## WHAT YOU WILL DO
Reproduce precisely the lines between the start of the data below and the line with "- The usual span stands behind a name", both included.

● ● ● ● ●

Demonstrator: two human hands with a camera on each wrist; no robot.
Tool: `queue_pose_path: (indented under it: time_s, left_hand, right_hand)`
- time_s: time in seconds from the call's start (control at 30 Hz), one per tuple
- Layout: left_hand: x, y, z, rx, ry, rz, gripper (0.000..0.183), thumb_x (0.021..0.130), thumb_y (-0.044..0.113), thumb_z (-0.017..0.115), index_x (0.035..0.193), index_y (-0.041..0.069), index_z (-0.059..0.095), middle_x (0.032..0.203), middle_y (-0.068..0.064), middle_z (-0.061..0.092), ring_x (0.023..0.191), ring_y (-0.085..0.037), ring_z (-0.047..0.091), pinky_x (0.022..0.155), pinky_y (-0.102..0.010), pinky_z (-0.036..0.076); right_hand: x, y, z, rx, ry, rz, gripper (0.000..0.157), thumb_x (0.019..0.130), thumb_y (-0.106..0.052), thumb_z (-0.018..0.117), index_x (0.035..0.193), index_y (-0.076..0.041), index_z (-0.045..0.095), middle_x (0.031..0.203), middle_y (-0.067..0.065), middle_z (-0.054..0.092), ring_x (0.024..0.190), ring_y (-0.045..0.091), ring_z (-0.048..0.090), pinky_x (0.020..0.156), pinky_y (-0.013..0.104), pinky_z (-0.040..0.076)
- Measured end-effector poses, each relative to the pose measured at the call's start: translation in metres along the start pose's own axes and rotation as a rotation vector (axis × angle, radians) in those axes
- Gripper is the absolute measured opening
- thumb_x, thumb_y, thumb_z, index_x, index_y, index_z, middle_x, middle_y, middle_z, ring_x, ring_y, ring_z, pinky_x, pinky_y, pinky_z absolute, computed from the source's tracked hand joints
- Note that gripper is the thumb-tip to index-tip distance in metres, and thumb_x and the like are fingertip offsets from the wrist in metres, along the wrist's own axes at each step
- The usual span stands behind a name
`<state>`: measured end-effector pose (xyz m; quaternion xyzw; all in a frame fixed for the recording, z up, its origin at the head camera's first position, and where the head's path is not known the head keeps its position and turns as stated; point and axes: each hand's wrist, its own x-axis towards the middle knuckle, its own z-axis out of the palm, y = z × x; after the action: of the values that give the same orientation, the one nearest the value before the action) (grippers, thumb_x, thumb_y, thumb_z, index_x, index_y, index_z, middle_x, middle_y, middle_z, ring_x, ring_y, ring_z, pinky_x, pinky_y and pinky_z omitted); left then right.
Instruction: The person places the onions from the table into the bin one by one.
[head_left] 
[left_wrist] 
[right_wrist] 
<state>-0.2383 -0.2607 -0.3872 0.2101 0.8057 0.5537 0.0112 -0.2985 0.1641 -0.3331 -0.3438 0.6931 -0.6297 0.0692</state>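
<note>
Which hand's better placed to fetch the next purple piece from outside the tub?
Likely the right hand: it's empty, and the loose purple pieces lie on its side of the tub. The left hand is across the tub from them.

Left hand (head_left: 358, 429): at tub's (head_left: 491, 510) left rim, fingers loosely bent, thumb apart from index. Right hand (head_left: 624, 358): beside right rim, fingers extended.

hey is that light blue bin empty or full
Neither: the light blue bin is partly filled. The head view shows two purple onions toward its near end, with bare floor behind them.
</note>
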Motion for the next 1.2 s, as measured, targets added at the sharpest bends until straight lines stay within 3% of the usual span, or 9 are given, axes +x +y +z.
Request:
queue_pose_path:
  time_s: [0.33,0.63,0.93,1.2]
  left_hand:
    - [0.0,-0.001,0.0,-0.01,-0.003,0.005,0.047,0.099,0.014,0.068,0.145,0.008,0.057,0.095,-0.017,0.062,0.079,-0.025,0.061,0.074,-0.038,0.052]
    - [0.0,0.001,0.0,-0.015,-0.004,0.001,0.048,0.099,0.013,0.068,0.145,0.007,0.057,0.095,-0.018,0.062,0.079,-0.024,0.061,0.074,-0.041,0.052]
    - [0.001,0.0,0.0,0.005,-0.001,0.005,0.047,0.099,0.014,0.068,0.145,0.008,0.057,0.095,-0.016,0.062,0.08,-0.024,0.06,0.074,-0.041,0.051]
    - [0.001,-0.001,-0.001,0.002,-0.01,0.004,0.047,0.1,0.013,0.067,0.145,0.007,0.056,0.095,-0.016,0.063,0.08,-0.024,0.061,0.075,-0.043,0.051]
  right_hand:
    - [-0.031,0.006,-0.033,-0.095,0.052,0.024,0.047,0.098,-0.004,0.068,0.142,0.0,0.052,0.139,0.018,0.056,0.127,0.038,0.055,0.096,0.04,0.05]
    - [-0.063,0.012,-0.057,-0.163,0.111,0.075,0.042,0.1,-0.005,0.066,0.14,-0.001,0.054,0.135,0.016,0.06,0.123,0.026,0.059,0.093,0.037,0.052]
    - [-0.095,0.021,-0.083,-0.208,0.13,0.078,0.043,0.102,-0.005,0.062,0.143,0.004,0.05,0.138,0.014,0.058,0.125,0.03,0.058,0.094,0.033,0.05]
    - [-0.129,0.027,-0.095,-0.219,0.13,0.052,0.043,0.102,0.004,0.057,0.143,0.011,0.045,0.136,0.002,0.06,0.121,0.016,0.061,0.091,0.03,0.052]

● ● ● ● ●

## RESPONSE BOX
Demonstrator: two human hands with a camera on each wrist; no robot.
Tool: `queue_pose_path: (indented under it: time_s, left_hand, right_hand)`
- time_s: time in seconds from the call's start (control at 30 Hz), one per tuple
- Layout: left_hand: x, y, z, rx, ry, rz, gripper (0.000..0.183), thumb_x (0.021..0.130), thumb_y (-0.044..0.113), thumb_z (-0.017..0.115), index_x (0.035..0.193), index_y (-0.041..0.069), index_z (-0.059..0.095), middle_x (0.032..0.203), middle_y (-0.068..0.064), middle_z (-0.061..0.092), ring_x (0.023..0.191), ring_y (-0.085..0.037), ring_z (-0.047..0.091), pinky_x (0.022..0.155), pinky_y (-0.102..0.010), pinky_z (-0.036..0.076); right_hand: x, y, z, rx, ry, rz, gripper (0.000..0.157), thumb_x (0.019..0.130), thumb_y (-0.106..0.052), thumb_z (-0.018..0.117), index_x (0.035..0.193), index_y (-0.076..0.041), index_z (-0.045..0.095), middle_x (0.031..0.203), middle_y (-0.067..0.065), middle_z (-0.054..0.092), ring_x (0.024..0.190), ring_y (-0.045..0.091), ring_z (-0.048..0.090), pinky_x (0.020..0.156), pinky_y (-0.013..0.104), pinky_z (-0.040..0.076)
- Measured end-effector poses, each relative to the pose measured at the call's start: translation in metres along the start pose's own axes and rotation as a rotation vector (axis × angle, radians) in those axes
- Gripper is the absolute measured opening
- thumb_x, thumb_y, thumb_z, index_x, index_y, index_z, middle_x, middle_y, middle_z, ring_x, ring_y, ring_z, pinky_x, pinky_y, pinky_z absolute, computed from the source's tracked hand joints
- Note that gripper is the thumb-tip to index-tip distance in metres, and thumb_x and the like are fingertip offsets from the wrist in metres, along the wrist's own axes at each step
- The usual span stands behind a name

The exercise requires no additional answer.